Chroniques

par bertrand bolognesi

Vivaldi selon Marie-Nicole Lemieux
Jean-Christophe Spinosi dirige Matheus

Radio France, Paris
- 29 mai 2005
Jean-Christophe Spinosi accompagne Marie-Nicole Lemieux dans les airs vivaldiens
© dr

C'est vraisemblablement vers 1720 que la jeune Anna Giraud, fille d'un perruquier français, rencontra Antonio Vivaldi, peut-être à Mantoue. De son élève à la Pietà le contralto devint la muse inspiratrice du compositeur dont elle créera plusieurs grands rôles d'opéra. Cet après-midi, la Québécoise Marie-Nicole Lemieux, qui s'est largement illustrée dans le répertoire vivaldien, rend un bel hommage à la Giró au fil d’un programme fastueux offrant quelques extraits des plus fameuses incarnations de l'âme du prêtre roux. Elle est accompagnée par l’Ensemble Matheus sous la direction de Jean-Christophe Spinosi, un chef nous depuis longtemps nous a habitués à certaines facéties... aujourd'hui, il annonce lui-même chacune des arie de ce parcours qu'il présente en quelques mots.

La fête commence par Farnace. Marie-Nicole Lemieux chante Combattono quest'alma avec une expressivité minutieusement nuancée. Suit l'air Dividete, o giusti Dei précédé du récitatif Dite, che v'ho fatt'io, ditelo, o cieli ?. Le personnage apparaît comme par enchantement, magnifiquement construit de l'intérieur par le contralto qui transporte soudain le public à l'opéra. D'un timbre chaleureux et coloré, d'une voix souple et saine, d'un art inventif et sensible Lemieux fait peu à peu sourdre les sentiments évoqués jusqu'à l'émotion. C'est précisément sa principale qualité, outre de posséder des moyens vocaux indéniables et un charisme évident : plutôt que de se préoccuper de beau chant, elle se concentre avant tout sur le sens théâtral de ce qu'elle chante, sans pour autant négliger les questions de style. Ainsi nous fait-elle goûter un da capo de Svena, uccidi, abbatti, atterra de Bajazet venimeux à souhait où l'ornementation souligne judicieusement l'état d'âme.
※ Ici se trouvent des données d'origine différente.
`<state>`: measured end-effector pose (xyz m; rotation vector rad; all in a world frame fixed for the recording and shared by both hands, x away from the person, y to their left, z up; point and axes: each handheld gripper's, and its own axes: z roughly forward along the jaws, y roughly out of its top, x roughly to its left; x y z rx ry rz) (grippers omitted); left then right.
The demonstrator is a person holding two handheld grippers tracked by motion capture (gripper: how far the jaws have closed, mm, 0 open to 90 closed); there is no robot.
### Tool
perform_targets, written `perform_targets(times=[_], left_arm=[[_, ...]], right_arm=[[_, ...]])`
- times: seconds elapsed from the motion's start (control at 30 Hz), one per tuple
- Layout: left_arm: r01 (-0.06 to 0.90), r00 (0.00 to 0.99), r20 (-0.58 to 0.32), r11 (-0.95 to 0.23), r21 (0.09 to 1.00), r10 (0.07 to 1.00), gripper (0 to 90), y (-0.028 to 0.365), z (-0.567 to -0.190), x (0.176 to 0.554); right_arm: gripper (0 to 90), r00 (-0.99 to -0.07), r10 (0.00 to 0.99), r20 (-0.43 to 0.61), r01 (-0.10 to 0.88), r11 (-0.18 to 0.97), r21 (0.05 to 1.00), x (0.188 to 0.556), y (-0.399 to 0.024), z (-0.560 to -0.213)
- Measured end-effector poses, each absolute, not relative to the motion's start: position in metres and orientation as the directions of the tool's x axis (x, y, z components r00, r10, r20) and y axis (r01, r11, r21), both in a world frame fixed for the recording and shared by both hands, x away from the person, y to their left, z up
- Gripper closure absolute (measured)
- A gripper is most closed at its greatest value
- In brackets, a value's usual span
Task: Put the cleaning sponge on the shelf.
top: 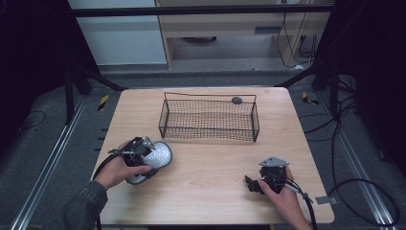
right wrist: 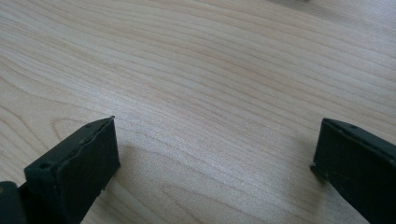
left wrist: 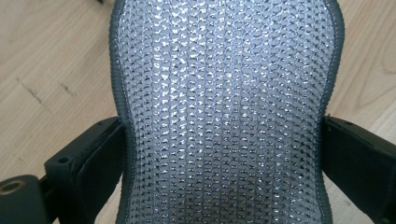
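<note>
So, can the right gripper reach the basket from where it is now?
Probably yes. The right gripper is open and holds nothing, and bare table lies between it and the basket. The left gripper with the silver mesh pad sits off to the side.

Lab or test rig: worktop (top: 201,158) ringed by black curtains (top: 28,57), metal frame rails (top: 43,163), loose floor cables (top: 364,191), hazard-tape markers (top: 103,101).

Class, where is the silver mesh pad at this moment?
In the high view, the silver mesh pad sits at the table's front left, clamped in the left gripper, nearer the person than the wire basket.
</note>
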<state>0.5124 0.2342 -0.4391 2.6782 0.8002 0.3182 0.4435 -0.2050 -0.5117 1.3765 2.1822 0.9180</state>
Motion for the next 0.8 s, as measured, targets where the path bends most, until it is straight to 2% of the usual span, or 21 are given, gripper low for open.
perform_targets(times=[0.37, 0.8], left_arm=[[0.436, 0.841, 0.151, -0.817, 0.377, 0.519, 3.0, 0.215, -0.422, 0.511], [0.354, 0.857, 0.233, -0.854, 0.38, 0.459, 3.1, 0.19, -0.407, 0.511]], right_arm=[[0.4, -0.435, 0.9, 0.009, 0.636, 0.301, 0.711, 0.444, -0.205, -0.512], [0.4, -0.442, 0.897, -0.008, 0.626, 0.314, 0.714, 0.444, -0.205, -0.513]])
Ponctuant ces interprétations d'une grande intelligence, Spinosi dirige deux Sinfonie ayant ouvert Orlando furioso et La fida ninfa. Si sa tendance coutumière à rendre le plus chaotique possible l'articulation de cette musique parvient à limiter les dégâts lorsqu'il s'agit de soutenir le chant, elle s'épanouit sans vergogne dans ces mouvements, proposant une suite indigeste de contrastes en dents de scie que la propreté douteuse des pianississimi courageux ne suffit pas à rendre légitime. Cet artiste possède indiscutablement de grandes qualités qu'on résumera par enthousiasme, énergie et curiosité ; il serait temps de les cultiver pour ce qu'elles sont et d'arrêter de puiser des recettes dans cette réserve sans la faire évoluer. La curiosité risque de s'amoindrir lorsqu'elle se trouve filtrée par le tic d'expression, l'énergie devient agitation lorsqu'elle n'est pas canalisée et l'enthousiasme bientôt n'amuse plus. C'est fort dommage, car à constater un nerf réellement excitant dans les lectures de Spinosi l'on remarque en contre- partie qu'elles ne respirent que dans les moments de faiblesse.

Enfin, après s'être affirmée excellente comédienne une nouvelle fois dans deux airs d'Alcina empruntés à Orlando furioso, Marie-Nicole Lemieux s'engage dans le final de l'Acte II de cet ouvrage, cette fois dans le rôle-titre. Avez-vous souvent vu que les visages des musiciens de l'orchestre arborent la même expression que celui de la chanteuse ? C'est aujourd'hui le cas, dans cette prestation bouleversante de la folie du héros de l'Arioste. Parfaitement décontractée, le contralto s'avère entièrement présent, exerçant sur le public une étonnante fascination. Deuxbis, Sorge l'irato nembo (Orlando, toujours) et le fameux Nel profondo, viennent remercier l'auditoire. Un plaisir à prolonger avec l’enregistrement intégral de l'œuvre, paru cet automne chez Naïve [lire notre critique du CD] ou encore, dans un répertoire totalement différent, par le Liederabend Brahms paru chez Analekta [lire notre critique du CD].